Thursday, October 8, 2009

Michel Foucault, The Birth of Biopolitics - Chapter Nine

• American neo-liberalism had become a hot topic in France by the late 1970s. Foucault sees key contextual differences between The United States and Germany (and France) as being:
1. It emerges as a reaction to the Keynesian policies of Roosevelt and the New Deal, from about 1934;
2. The policies of economic and social intervention are motivated in the U.S., as in Britain, not just by Keynesian economics, but by the need to provide security to those who had engaged in the war effort;
3. Growth in social programs was a theme of U.S. governments from the 1930s to the 1960s – Kennedy/Johnson “Great Society” programs.

• Bigger contextual differences in the U.S. case:
1. American liberalism was not a reaction to raison d’Etat, as in France, but was a founding doctrine of American independence and is therefore central to the legitimacy of the state – ‘The demand for liberalism founds the state rather than the state limiting itself through liberalism’ (p. 217)
2. Liberalism is therefore a recurring theme of American political debate;
3. Interventionist government policies therefore appear as non-liberal and somehow illegitimate and socialistic – they are therefore critiqued by the left as well as the right, with the left seeing the interventionist state as being tied to militarism and imperialism.

• ‘Liberalism in America … is a type of relation between the governors and the governed much more than a technique of governors with regard to the governed … whereas in a country like France disputes between individuals and the state turn on the problem of service, of public service, in the United States disputes between individuals and government look like the problem of freedoms’ (p. 218)

• It is therefore in the U.S. that writers such as von Hayek look to liberalism as not simply an alternative to state socialism or a technical alternative for government, but as generating utopian possibilities.

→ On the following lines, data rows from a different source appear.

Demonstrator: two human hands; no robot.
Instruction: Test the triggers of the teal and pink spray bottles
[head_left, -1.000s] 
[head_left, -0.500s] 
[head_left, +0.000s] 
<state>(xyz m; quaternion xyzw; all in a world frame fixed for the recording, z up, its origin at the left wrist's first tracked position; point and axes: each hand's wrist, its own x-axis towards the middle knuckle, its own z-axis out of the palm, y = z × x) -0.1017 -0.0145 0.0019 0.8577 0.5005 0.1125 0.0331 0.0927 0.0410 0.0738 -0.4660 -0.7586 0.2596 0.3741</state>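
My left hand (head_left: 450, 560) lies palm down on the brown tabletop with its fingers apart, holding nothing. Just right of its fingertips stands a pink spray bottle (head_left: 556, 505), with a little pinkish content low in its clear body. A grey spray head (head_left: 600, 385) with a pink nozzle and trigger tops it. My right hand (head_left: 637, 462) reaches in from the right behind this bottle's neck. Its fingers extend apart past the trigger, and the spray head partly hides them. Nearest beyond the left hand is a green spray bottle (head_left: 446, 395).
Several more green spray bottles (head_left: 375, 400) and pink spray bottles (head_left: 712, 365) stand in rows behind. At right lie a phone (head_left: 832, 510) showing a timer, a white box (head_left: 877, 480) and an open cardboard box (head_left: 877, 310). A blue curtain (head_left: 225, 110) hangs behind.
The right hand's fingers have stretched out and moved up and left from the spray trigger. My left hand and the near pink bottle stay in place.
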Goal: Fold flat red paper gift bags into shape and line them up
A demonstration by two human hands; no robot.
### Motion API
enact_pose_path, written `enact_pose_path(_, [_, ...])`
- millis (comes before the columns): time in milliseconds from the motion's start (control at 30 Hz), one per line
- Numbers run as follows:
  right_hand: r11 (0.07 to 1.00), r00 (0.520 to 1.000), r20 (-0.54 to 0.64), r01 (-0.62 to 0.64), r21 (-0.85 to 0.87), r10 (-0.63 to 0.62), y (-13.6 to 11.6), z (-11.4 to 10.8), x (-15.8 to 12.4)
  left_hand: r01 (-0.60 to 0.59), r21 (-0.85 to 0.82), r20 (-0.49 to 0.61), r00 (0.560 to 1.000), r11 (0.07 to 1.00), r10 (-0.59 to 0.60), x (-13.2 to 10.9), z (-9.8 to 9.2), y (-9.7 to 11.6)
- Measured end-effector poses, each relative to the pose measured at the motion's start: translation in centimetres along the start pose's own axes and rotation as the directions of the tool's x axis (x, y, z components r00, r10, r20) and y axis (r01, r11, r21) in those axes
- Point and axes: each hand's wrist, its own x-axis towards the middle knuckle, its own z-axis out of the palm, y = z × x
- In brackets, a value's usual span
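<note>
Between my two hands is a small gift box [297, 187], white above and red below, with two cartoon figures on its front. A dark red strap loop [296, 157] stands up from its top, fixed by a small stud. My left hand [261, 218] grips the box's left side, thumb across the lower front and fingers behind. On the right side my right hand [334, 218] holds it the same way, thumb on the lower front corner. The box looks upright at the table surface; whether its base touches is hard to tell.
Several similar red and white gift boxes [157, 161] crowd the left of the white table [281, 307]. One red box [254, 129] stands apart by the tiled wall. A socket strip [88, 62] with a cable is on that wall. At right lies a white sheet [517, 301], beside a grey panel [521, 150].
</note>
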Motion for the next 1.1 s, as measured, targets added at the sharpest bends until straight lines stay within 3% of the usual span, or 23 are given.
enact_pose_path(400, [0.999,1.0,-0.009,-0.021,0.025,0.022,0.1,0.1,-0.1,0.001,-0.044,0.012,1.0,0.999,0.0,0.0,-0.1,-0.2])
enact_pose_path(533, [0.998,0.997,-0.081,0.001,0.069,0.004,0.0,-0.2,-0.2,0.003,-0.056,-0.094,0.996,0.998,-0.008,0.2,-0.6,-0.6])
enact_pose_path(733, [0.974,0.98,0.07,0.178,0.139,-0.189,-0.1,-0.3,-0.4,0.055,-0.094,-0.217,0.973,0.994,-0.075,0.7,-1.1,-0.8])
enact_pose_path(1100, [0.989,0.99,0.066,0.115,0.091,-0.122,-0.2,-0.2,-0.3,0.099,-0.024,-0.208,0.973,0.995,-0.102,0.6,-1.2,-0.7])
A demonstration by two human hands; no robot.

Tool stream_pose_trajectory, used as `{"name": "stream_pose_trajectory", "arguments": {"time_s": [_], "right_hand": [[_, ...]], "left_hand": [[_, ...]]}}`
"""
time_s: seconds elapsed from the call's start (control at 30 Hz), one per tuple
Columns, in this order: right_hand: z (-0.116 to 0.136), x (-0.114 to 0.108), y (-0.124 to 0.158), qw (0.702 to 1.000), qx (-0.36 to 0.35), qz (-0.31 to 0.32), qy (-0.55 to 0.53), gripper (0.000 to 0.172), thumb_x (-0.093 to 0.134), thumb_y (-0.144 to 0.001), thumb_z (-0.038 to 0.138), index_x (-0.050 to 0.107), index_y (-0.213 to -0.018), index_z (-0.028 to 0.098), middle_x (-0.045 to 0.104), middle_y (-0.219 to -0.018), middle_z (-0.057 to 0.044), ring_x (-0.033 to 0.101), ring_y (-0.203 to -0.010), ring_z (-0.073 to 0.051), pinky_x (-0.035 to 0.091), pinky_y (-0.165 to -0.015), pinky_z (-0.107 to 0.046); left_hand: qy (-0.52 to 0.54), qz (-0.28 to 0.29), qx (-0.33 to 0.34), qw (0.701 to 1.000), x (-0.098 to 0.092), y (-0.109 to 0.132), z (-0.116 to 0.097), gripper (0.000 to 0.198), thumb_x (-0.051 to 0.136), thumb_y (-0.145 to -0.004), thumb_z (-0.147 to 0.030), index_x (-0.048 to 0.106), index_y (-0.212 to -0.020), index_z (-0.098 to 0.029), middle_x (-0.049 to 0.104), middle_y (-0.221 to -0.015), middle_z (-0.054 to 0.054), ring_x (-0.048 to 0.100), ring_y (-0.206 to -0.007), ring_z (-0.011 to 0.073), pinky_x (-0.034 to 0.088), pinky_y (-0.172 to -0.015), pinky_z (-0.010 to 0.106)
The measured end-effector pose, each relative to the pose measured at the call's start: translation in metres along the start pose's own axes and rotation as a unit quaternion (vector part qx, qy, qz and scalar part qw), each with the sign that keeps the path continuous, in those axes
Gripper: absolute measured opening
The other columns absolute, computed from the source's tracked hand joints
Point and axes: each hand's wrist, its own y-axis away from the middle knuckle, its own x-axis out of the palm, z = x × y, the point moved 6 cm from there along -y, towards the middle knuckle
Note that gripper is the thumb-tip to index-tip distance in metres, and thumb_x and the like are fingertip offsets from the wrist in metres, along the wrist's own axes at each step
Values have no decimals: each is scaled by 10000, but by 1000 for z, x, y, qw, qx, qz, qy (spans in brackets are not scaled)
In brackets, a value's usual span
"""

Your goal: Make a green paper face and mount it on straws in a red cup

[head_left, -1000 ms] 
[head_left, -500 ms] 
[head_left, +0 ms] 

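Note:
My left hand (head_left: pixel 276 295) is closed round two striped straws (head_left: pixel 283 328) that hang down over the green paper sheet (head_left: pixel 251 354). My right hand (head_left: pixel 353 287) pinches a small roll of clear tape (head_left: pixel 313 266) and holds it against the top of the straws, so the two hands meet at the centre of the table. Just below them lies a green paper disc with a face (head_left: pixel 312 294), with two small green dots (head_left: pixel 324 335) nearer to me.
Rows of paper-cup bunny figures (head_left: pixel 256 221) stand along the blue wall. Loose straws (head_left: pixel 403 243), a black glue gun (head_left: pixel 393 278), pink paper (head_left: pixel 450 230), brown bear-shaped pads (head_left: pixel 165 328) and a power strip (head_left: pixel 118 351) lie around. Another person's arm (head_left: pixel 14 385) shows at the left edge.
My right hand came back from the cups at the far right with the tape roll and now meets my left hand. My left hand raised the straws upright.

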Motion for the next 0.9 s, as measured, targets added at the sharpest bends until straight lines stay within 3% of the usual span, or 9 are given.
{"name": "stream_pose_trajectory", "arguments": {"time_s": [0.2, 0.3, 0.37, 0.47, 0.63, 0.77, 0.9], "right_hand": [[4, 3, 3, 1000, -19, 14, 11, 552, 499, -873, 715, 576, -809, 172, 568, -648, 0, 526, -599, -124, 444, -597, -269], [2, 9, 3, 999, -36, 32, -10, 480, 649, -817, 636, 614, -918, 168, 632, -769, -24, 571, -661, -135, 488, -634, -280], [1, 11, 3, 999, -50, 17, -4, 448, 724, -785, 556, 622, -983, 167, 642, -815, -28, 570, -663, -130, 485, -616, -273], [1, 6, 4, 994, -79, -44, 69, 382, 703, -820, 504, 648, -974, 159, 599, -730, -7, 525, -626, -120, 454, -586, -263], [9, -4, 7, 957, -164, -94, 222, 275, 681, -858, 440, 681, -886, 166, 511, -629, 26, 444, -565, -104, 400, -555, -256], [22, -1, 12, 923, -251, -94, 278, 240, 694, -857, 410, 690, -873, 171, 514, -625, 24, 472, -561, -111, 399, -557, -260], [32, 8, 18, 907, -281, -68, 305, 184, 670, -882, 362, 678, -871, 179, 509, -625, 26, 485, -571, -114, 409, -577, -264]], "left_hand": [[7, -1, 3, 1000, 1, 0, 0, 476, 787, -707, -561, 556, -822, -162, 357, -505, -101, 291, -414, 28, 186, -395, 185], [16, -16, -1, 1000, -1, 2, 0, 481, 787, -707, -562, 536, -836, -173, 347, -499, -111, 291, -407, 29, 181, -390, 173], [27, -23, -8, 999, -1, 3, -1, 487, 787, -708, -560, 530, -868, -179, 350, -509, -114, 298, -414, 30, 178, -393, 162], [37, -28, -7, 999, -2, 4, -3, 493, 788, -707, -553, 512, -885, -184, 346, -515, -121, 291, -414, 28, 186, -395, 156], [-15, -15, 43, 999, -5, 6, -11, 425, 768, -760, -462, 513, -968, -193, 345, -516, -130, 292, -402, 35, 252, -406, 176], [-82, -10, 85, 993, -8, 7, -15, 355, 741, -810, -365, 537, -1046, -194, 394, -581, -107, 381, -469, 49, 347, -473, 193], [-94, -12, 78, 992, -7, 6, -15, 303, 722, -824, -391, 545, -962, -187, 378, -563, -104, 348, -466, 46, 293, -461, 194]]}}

• The theory of human capital emerges from American neo-liberal economic thought (Theodore Schultz, Gary Becker, Jacob Mincer). It seeks to analyse labour itself, whereas classical political economy had little to say about the supply of labour, as compared to its employment by capital.

• ‘The neo-liberals practically never argue with Marx for reasons that we may think are to do with economic snobbery’ (p. 220) – their difference form Marx would revolve around the perception that the “abstraction” of labour is less the result of how it is subsumed within capital at the point of production, but rather because classical economics set its limit-point of analysis at the study of labour itself.

• The question being asked is not about the price of labour (wages), its uses (employment), or the value that it adds and who receives it (profit), but rather how the person who works makes choices between competing ends about how they develop their “human capital” in order to receive wages for undertaking work.

• Labour from the point of view of the worker can be decomposed between its capital (skills, ability, training etc.) and its income (earnings streams over time). ‘If capital is defined as that which makes a future income possible, this income being a wage, then you can see that it is a capital which in practical terms is inseparable from the person who possesses it. To that extent it is not like other capital. Ability to work, skill, the ability to do something cannot be separated from the person who is skilled and who can do this particular thing.’ (p. 224)

Homo economicus becomes not simply the partner of exchange as in classical liberal economics, but is ‘an entrepreneur of himself’ (p. 226). Consumption becomes production of satisfaction – this is not an individual who is alienated from either production or consumer society.

• Human capital is formed through:
1. Genetics – economic theory of marriage, the family, and children;
2. Parenting and socialization;
3. Educational investment;
4. Mobility and migration – psychological as well as material costs of moving necessitate some form of economic return.

Key move in development economics from the 1960s onwards was to link economic growth to education through investments in human capital.